It is required to find the area of a rectangular triangle in some tasks in geometry if lengths of its parties are known. As lengths of the parties of a rectangular triangle are connected by Pythagorean theorem, and its square is equal to a half of the work of lengths of legs, for the solution of this task it is enough to know lengths of two of its any parties. If it is necessary to solve the return problem – to find the parties of a rectangular triangle on its area, then additional information will be required.
It is required to you
- calculator or computer
Instruction
1. To find the parties of an isosceles rectangular triangle on its area, use the following formulas: To = √ (2*pl) or To = √2 * √ Pl of ides = 2 * √ Pl, gdepl – the area of a triangle, To – triangle leg length, D – length of its hypotenuse. Lengths of the parties will be expressed at the same time in the linear units of measure corresponding to the area. So, for example, if the area is set in square centimeters (cm²), then lengths of the parties will be measured in centimeters (cm). Justification of formulas. Area of an isosceles rectangular triangle: Pl = ½ * To², means To² = 2 * Teorema Pifagora Square for an isosceles rectangular triangle: D²=2 * To², K. Pust means D = √2 *, for example, the area of an isosceles rectangular triangle equals 25 cm². In this case, length of its legs will equal: To = √2 * √25 = 5√2, and hypotenuse length: Д = 2 * √25 = 10.
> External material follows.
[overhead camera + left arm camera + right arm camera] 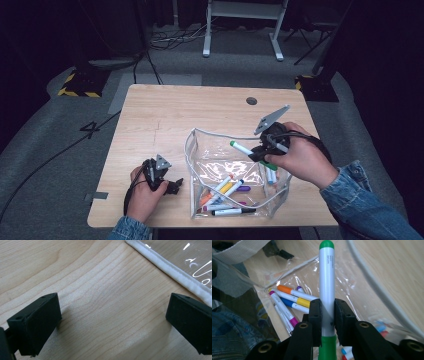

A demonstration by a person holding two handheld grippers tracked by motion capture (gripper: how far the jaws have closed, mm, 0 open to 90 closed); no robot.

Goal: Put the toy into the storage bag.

2. To find length of the parties of a rectangular triangle on its area generally, specify value any of additional parameters. It can be a ratio of legs or a ratio of a leg and a hypotenuse, one of acute angles of a triangle, length of one of the parties or its perimeter. For calculation of lengths of the parties of a triangle in each case use Pythagorean theorem (D² = K1² + K2²) and the following equality: Pl = ½ * K1 * K2, gdek1 and K2 – lengths of legs. From here follows that: K1 = 2pl/K2 and, on the contrary, K2 = 2pl/K1.
3. So, for example, if the ratio of legs of a rectangular triangle (K1/K2) is equal Skk, then K1 = Skk * to K2 = Skk * 2pl/K1, so K1 = √ (2 * Skk * Pl) K2 = √ (2 * Skk * Pl) / SkkD = √ ((2 * Skk * Pl) + ((2 * Skk * Pl) / Skk)) Let the area of a rectangular triangle – 25 cm², and the ratio of its legs (K1/K2) is equal 2, then on the above-stated formula it turns out: K1 = √ (2*2*25) = 10, K2 = 10/2 = 5, D = √ (10²+5²) = √125
4. Lengths of the parties and in other cases are similarly calculated. Let, for example, are known (Pl) Square and perimeter (Pe) of a rectangular triangle. As Pe = K1 + K2 + D, and D² = K1² + K2², turns out a system from three equations: K1 + K2 + D = PeK1² + K2² = D²К1 * K2 = 2pl at which solution in each case lengths of the parties of a triangle are defined. Let, for example, the area of a rectangular triangle 6, and perimeter – 12 (the corresponding units). In this case the following system turns out: K1+K2+D = 12K1² + To² = D²К1 * K2 = 12, having solved which, can be learned that lengths of the parties of a triangle are equal to 3, 4, 5.